Revision as of 23:10, 20 October 2019

TU Darmstadt

Modeling

Introduction


In synthetic biology, theoretical models are often used to gain insights, predict and improve experiments. In our project we are modifying Virus-like particles (VLPs) by attaching proteins to the surface of the P22 capsid through a linker. The linking is catalyzed using the enzyme Sortase A7M, which is a calcium independent mutant of the wild type Sortase A from Staphylococcus aureus. We performed modeling to predict the unknown structure of the Sortase A7M, to improve the linker between proteins and therefore optimizing the modification efficiency of our platform.
Two different modeling approaches were used to determine the structure of Sortase A7M. We compared machine learning approaches to traditional comparative, Monte-Carlo based modeling methods. The results were evaluated using an energy-scoring function and molecular dynamics (MD) simulations. The most promising Sortase A7M structures were used to perform a docking simulation to screen for optimal linkers.

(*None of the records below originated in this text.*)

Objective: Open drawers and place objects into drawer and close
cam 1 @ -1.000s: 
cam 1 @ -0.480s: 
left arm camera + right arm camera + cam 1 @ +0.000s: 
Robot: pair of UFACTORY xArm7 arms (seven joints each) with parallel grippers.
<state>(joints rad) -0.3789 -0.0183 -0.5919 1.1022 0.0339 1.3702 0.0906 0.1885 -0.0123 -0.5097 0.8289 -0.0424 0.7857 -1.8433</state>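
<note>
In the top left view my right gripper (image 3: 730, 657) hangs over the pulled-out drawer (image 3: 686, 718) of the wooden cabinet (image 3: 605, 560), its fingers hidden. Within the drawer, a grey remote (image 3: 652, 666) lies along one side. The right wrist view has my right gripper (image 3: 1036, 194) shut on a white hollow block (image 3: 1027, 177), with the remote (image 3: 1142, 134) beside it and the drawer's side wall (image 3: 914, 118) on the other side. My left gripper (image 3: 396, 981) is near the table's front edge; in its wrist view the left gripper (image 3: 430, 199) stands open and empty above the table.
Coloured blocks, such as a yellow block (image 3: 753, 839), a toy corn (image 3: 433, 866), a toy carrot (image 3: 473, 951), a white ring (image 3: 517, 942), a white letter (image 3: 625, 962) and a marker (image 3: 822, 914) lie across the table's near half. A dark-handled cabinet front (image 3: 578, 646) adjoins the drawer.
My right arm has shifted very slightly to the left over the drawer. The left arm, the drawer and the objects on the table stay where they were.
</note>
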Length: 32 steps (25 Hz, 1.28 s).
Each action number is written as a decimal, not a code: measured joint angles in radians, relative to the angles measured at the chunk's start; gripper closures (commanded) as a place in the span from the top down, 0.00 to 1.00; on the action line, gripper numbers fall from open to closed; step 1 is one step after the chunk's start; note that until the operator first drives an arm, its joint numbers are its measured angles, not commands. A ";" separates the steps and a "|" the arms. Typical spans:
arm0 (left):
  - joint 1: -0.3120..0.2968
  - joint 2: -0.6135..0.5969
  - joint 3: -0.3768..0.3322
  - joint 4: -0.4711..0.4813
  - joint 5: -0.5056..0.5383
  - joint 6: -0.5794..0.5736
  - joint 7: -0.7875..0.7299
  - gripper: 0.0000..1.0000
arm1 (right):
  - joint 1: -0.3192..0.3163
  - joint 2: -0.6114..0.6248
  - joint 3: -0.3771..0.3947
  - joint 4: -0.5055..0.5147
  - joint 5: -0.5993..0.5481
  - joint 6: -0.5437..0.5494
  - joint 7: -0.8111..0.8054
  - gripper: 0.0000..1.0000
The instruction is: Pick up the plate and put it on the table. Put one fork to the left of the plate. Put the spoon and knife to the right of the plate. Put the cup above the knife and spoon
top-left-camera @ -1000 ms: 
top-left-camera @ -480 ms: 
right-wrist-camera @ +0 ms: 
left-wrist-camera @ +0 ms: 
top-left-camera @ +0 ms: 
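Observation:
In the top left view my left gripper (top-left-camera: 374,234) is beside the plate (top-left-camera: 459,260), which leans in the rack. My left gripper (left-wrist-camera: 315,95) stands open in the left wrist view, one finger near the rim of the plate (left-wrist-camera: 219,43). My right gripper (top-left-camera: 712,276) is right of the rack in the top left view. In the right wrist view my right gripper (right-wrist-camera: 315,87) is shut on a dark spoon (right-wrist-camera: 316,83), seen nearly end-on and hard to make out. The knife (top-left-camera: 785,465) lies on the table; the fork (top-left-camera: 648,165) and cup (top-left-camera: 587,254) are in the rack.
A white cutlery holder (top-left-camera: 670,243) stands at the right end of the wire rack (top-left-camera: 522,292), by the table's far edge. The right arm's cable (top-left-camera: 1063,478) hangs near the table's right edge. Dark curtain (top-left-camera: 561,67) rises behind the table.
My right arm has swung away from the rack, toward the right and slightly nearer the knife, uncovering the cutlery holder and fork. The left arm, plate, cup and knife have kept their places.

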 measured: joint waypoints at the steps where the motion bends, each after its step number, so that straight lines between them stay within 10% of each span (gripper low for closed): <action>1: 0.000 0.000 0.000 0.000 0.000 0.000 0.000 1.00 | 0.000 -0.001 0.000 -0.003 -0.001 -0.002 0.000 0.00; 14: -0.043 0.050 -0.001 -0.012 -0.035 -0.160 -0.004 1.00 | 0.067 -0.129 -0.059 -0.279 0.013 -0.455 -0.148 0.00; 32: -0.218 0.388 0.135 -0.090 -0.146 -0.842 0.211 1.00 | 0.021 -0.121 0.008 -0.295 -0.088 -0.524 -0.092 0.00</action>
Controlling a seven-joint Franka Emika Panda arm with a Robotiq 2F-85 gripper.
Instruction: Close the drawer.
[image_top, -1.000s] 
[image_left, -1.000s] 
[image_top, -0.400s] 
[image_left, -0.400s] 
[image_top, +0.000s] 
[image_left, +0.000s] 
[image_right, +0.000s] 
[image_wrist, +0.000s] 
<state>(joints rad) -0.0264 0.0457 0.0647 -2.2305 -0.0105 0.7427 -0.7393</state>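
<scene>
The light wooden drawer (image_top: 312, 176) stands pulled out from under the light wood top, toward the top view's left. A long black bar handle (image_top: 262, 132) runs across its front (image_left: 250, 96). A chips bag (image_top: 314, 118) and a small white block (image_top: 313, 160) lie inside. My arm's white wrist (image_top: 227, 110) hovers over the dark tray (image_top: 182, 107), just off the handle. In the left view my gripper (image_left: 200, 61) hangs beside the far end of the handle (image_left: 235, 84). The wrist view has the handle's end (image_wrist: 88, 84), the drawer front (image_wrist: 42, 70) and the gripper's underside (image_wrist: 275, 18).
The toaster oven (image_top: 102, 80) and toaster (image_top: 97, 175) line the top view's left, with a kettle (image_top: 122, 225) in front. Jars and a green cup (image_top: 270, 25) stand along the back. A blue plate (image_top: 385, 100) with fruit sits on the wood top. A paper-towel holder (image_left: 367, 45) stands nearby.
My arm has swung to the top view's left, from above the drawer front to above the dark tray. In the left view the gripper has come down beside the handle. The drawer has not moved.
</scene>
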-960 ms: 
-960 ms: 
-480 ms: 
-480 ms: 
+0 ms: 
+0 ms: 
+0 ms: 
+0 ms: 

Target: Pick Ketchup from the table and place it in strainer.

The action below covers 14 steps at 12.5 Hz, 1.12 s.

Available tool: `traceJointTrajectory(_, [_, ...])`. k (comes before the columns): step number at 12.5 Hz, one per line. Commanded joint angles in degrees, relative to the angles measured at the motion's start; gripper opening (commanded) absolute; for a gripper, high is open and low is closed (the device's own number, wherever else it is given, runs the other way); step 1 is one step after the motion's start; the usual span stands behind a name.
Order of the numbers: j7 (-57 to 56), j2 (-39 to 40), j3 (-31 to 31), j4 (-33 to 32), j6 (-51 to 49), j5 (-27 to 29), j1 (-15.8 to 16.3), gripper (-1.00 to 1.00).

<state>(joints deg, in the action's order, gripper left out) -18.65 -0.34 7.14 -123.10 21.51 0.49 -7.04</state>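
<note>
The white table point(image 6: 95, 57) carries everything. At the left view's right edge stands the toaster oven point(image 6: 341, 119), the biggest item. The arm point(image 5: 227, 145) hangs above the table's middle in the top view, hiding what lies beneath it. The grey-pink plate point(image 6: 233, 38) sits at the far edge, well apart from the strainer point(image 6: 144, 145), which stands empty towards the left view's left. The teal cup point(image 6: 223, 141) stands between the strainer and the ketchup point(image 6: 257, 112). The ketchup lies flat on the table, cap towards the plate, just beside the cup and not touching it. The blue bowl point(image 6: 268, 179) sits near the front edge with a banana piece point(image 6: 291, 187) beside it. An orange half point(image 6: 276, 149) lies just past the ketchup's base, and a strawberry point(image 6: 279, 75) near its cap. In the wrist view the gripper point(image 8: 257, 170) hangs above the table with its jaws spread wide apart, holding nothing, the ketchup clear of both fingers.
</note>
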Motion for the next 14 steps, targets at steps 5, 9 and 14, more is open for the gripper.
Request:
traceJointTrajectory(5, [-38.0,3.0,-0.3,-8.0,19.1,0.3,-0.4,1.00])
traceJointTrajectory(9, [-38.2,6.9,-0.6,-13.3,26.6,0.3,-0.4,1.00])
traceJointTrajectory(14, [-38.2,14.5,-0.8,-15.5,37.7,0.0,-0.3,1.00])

In silico modeling and simulation of proteins requires a 3D structure, which can be obtained from the RCSB Protein Data Bank. However, if no 3D structures are annotated, as it is the case with sortase A7M, the structure has to be determined by other means. The structure prediction of sortase A7M was done using two different approaches.

Deep Learning

Background

Machine Learning is a class of algorithms that aim to determine a function between two datasets. This is commonly done by presenting the algorithm with training data as well as a scoring function to measure its success at processing the input data. During training a feedback loop is used to allow the algorithm to automatically find a function to fit the data. In contrast, classical algorithms are often hardcoded to solve a specific problem and only allow for limited flexibility.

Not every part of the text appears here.